It has been lots of fun watching the U.S. Women's Hockey Team in action in the first three games at the Vancouver Olympics. It has been especially enjoyable because I know so many of the players (and their moms) and have been following them for the past eight years.
It was fitting that Angela Ruggiero, along with Jenny Potter the only four-time Olympians on the team, scored the first goal of the tournament (unassisted) for the U.S. in the opening game, a 12-1 rout of China. Angela also scored the first goal eight years ago in Salt Lake City, the last Olympics I attended. Before the game, she exchanged pins with the Chinese captain, who she had met while working with Project Hope, a non-profit founded by New York Islander owner, Charles Wong, which built 15 rinks in China.
It was also great to see three-time Olympian, Julie Chu, do so well. I met Julie, along with her mom, for the first time after a game against the Hockey East All-Stars at Northeastern's Matthews Arena in the run-up to the 2002 Games. She has always been a strong player but she really has become so much stronger. Her goal and two assists on Sunday were special for a number of reasons: first, they came on Chinese New Year, second, they came against China, the birthplace of her dad, and third, they were cheered by a large contingent of Asian-Canadians.

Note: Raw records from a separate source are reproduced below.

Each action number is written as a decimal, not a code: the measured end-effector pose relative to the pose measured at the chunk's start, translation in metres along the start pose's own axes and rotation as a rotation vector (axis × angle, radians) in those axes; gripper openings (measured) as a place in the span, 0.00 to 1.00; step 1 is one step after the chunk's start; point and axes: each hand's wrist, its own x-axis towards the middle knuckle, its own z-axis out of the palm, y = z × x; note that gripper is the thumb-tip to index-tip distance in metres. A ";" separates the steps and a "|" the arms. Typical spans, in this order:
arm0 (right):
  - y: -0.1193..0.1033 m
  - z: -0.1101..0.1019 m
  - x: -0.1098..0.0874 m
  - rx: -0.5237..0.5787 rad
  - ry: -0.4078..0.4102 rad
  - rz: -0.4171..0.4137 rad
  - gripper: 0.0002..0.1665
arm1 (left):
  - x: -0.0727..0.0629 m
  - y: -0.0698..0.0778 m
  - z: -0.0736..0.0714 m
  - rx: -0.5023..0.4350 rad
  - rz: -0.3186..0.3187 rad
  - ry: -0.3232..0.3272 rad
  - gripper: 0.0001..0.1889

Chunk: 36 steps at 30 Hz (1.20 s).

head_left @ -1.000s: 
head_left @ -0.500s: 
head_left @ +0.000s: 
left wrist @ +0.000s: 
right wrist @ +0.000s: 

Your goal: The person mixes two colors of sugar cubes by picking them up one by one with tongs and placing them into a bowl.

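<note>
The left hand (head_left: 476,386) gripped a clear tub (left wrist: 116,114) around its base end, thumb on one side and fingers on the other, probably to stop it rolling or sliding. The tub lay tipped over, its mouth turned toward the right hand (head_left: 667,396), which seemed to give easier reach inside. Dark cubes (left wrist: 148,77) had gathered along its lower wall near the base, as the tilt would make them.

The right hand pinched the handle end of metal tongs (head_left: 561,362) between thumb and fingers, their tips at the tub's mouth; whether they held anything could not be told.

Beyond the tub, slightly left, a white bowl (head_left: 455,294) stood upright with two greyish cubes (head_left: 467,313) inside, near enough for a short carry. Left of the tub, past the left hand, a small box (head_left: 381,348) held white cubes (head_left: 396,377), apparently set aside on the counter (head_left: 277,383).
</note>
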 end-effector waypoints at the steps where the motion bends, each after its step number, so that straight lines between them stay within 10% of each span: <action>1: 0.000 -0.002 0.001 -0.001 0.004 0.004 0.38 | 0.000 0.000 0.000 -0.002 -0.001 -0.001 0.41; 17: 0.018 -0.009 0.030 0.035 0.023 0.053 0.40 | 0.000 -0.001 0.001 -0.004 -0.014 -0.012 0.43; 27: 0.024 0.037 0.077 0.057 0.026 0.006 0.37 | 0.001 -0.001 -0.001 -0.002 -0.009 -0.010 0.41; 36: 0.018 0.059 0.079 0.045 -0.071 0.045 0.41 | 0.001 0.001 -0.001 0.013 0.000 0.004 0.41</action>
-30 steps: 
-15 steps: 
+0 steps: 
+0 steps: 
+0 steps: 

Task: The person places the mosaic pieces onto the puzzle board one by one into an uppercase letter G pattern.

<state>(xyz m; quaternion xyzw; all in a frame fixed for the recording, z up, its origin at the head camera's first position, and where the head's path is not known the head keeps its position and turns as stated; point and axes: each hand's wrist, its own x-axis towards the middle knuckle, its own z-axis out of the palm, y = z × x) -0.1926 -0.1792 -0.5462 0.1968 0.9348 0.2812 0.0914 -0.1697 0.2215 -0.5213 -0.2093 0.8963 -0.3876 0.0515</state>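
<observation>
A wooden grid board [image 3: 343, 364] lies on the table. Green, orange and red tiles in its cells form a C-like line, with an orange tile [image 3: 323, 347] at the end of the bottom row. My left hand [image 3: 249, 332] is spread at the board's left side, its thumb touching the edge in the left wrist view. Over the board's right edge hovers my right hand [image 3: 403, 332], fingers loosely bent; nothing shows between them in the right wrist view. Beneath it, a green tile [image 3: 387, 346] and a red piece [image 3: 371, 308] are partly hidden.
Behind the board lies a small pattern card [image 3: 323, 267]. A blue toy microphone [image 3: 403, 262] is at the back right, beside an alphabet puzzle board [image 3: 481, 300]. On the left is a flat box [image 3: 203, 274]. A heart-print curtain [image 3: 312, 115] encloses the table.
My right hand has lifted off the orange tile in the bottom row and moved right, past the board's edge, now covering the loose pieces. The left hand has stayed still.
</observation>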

The second game, a 13-0 blowout of Russia, was more of the same. Another goal from Angela (shot from behind the goal line off the back of the goalie and into the net!), with Julie chipping in with an assist. I liked how, when the U.S. scored a goal early in the third period to go ahead by a baker's dozen, it took its foot off the accelerator and refused to run up the score, settling instead for cycling the puck around the Russian zone instead of putting more shots on goal. A sign of really good sportsmanship! The final game in group play, a 6-0 win over a scrappy team from Finland, put the U.S. into the semi-finals against Sweden on Monday.
How good are the U.S. and Canada? Clearly, they are head and shoulders above the rest of the field. It should all come down to the gold medal game, although I am sure Angela, Julie and their teammates will make sure that they won't look past Sweden to a final against the Canadian so they won't suffer the same fate as four years ago, when Sweden beat them in a shocking upset to deprive them of the chance to play Canada for the gold.
If all goes according to plan, I will be in the stands with Angela Ruggiero's mom, Karen, and other friends and family of Team USA to see them battle Canada for the gold medal showdown on Thursday, February 25th.
I am hoping that a US v. Canada matchup will do for women's hockey what the 1999 Women's World Cup in soccer did for women's soccer. I was fortunate enough to be in the stands at Giants Stadium for the opening ceremonies that day. Until surpassed by the 100 thousand fans that packed the Rose Bowl for the Cup final between the US and China (highlighted by Brandi Chastain's famous celebration of the winning penalty kick), the crowd in the Meadowlands was the largest to ever see a women's sports event, and the Cup led to a women's soccer pro league the next year.
Women's hockey is a great spectator sport. It has all the speed, stick handling, great goaltending, and sharp passes of the men's game. The only real difference is that, while body contact is allowed, body checking isn't. As a result, women's hockey is actually more wide open and more fun to watch in many ways than the men's game, where all those crunching body checks tend to make the game a lot more choppy - and chippy.
The smooth-as-silk stick handling and goal-scoring moves of players like Canada's Haley Wickenhauser and America's Jenny Potter have been on full display at the Olympics. It would be hard to say that the goals they scored weren't just as pretty as those scored by the NHL's top scorers, like the Penguins' Sidney Crosby.
Not only are they great athletes, but the women who play hockey, as I have found out over the years, are really, really nice people, and work very hard to give back to people in need (more on this later). Because they aren't playing for money, they are playing for the love of the game. In this era of ultra-commercialism in all things sport, they are a breath of fresh air!